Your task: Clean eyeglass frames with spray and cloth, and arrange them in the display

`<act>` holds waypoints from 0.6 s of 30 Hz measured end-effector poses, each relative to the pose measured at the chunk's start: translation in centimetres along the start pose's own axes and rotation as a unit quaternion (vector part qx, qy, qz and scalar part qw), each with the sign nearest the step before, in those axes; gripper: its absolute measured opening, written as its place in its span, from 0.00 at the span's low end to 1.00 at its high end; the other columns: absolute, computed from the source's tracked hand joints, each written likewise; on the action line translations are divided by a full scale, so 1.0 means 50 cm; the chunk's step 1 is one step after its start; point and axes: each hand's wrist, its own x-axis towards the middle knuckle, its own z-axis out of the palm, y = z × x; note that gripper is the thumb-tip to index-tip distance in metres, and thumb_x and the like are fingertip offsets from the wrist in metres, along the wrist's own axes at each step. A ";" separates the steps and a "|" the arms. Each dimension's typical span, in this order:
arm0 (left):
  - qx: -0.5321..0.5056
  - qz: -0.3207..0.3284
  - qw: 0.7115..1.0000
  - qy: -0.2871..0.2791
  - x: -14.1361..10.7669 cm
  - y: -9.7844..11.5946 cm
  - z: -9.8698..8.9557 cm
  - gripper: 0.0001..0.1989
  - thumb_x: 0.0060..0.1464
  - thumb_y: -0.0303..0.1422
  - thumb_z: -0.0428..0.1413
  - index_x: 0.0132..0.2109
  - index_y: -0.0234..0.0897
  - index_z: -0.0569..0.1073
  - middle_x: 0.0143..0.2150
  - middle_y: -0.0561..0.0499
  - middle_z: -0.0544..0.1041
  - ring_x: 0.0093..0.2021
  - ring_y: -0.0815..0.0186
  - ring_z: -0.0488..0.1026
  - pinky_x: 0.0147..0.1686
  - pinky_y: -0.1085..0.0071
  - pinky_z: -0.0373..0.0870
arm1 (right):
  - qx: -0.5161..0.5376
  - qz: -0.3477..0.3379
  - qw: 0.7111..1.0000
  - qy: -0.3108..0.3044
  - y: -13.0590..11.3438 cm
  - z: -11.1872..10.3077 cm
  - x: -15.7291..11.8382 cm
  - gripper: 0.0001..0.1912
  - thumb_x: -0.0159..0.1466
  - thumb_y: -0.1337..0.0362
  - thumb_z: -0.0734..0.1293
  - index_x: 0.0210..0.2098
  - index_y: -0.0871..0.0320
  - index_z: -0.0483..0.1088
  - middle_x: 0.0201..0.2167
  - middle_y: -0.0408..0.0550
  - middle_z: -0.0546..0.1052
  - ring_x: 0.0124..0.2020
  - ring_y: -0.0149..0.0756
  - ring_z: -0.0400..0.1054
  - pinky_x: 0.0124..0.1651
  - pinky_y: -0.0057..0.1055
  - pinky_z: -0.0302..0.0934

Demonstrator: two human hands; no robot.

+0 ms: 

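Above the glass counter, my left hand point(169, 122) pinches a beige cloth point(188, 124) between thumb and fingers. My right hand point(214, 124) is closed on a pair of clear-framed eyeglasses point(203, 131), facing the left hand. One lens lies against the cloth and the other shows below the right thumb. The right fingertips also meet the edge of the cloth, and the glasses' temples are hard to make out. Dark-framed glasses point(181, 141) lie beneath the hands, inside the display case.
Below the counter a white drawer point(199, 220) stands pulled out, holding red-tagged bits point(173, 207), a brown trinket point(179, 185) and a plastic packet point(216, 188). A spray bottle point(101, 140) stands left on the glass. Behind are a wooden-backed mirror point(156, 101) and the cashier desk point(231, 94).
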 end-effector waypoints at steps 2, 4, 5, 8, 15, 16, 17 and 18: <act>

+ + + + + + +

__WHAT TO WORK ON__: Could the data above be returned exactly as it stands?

__SOLUTION TO THE EXERCISE__:
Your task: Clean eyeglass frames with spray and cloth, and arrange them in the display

`<act>` holds waypoints from 0.6 s of 30 Hz measured end-effector poses, each relative to the pose measured at the chunk's start: translation in centimetres along the start pose's own axes and rotation as a unit quaternion (vector part qx, qy, qz and scalar part qw), each with the sign nearest the step before, in those axes; gripper: its absolute measured opening, written as its place in its span, from 0.00 at the span's low end to 1.00 at its high end; the other columns: absolute, computed from the source's tracked hand joints, each written likewise; on the action line translations are divided by a full scale, so 1.0 means 50 cm; the chunk's step 1 is one step after its start; point and axes: each hand's wrist, its own x-axis towards the middle knuckle, its own z-axis out of the palm, y = z × x; note that gripper is the thumb-tip to index-tip distance in metres, and thumb_x and the like are fingertip offsets from the wrist in metres, along the wrist's own axes at each step. A ";" separates the steps and a "|" the arms. Each dimension's typical span, in this order:
arm0 (left):
  - qx: -0.5321..0.5056
  - qz: -0.3207..0.3284
  - qw: 0.7115..1.0000
  - qy: -0.2871..0.2791
  - x: -14.1361..10.7669 cm
  - y: -9.7844..11.5946 cm
  - z: -9.8698..8.9557 cm
  - gripper: 0.0001..0.1989
  - thumb_x: 0.0060..0.1464
  - thumb_y: -0.0303..0.1422
  - thumb_z: -0.0428..0.1413
  - index_x: 0.0132..0.2109
  - index_y: -0.0234..0.0897
  - index_z: -0.0569..0.1073
  - middle_x: 0.0143..0.2150
  - middle_y: -0.0561..0.0499
  - middle_z: -0.0544..0.1041
  - ring_x: 0.0093..0.2021
  - ring_y: -0.0815..0.0186
  - ring_z: -0.0488..0.1026
  - pinky_x: 0.0147..0.1686
  - pinky_y: -0.1085..0.0071
  - pinky_z: -0.0373..0.0870
arm1 (right):
  - qx: -0.5161..0.5376
  - qz: -0.3477..0.3379
  - qw: 0.7111..1.0000
  - qy: -0.3108..0.3044
  - y: -13.0590..11.3438 cm
  - z: -11.1872..10.3077 cm
  - x: -15.7291..11.8382 cm
  - gripper: 0.0001..0.1912
  - thumb_x: -0.0159..0.1466
  - thumb_y: -0.1337..0.0362
  - thumb_z: -0.0734..0.1293
  - index_x: 0.0210..0.2098
  - index_y: -0.0871..0.0320
  - index_z: -0.0483..0.1088
  - middle_x: 0.0201..0.2167
  - middle_y: -0.0408..0.0550
  - middle_z: -0.0546..0.1052
  - ring_x: 0.0124..0.2020
  - ring_y: -0.0149..0.0756
  - ring_z: -0.0400..0.1054
  - pinky_x: 0.0124..0.1651
  - pinky_y: -0.0057..0.1055
  - pinky_z: -0.0302..0.0934

Demonstrator: two human hands; no robot.

+0 ms: 

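Above the glass counter, my left hand point(169, 122) pinches a beige cloth point(188, 124) between thumb and fingers. My right hand point(214, 124) is closed on a pair of clear-framed eyeglasses point(203, 131), facing the left hand. One lens lies against the cloth and the other shows below the right thumb. The right fingertips also meet the edge of the cloth, and the glasses' temples are hard to make out. Dark-framed glasses point(181, 141) lie beneath the hands, inside the display case.
Below the counter a white drawer point(199, 220) stands pulled out, holding red-tagged bits point(173, 207), a brown trinket point(179, 185) and a plastic packet point(216, 188). A spray bottle point(101, 140) stands left on the glass. Behind are a wooden-backed mirror point(156, 101) and the cashier desk point(231, 94).
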 end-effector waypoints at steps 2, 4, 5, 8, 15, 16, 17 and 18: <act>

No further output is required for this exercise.